Data below:

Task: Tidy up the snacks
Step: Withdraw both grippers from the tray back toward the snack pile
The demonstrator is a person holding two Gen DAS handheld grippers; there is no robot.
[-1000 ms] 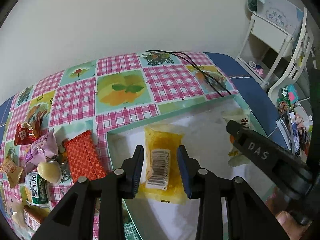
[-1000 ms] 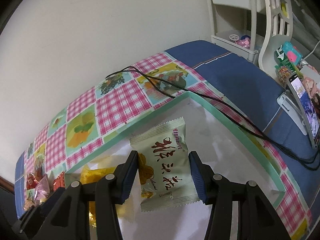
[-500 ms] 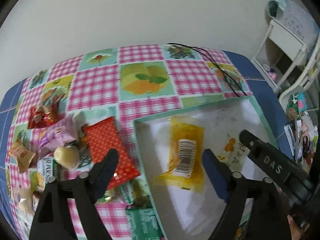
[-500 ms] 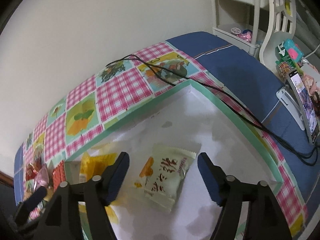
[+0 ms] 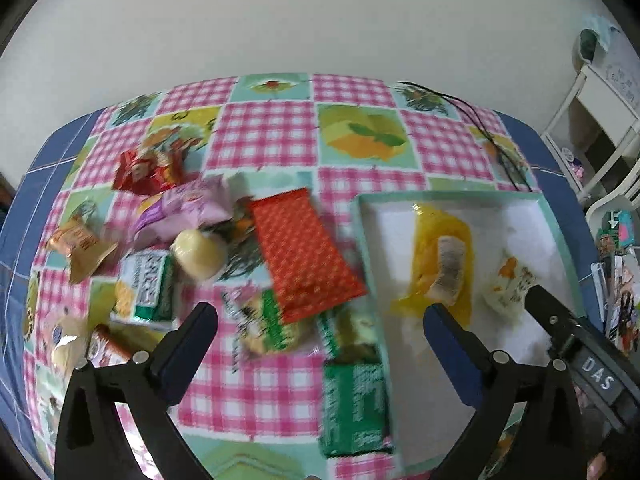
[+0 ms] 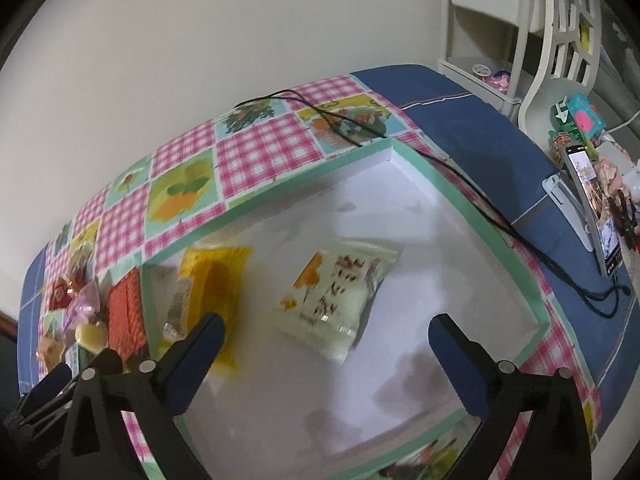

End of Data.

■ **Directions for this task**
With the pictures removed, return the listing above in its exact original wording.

■ **Solution to the problem**
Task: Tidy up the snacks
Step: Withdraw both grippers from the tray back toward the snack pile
The demonstrator is a person holding two Gen DAS handheld grippers; there is no robot.
[-1000 ms] 
[-1000 ms] 
[-500 ms] 
[-500 ms] 
[+0 ms] 
[+0 ms] 

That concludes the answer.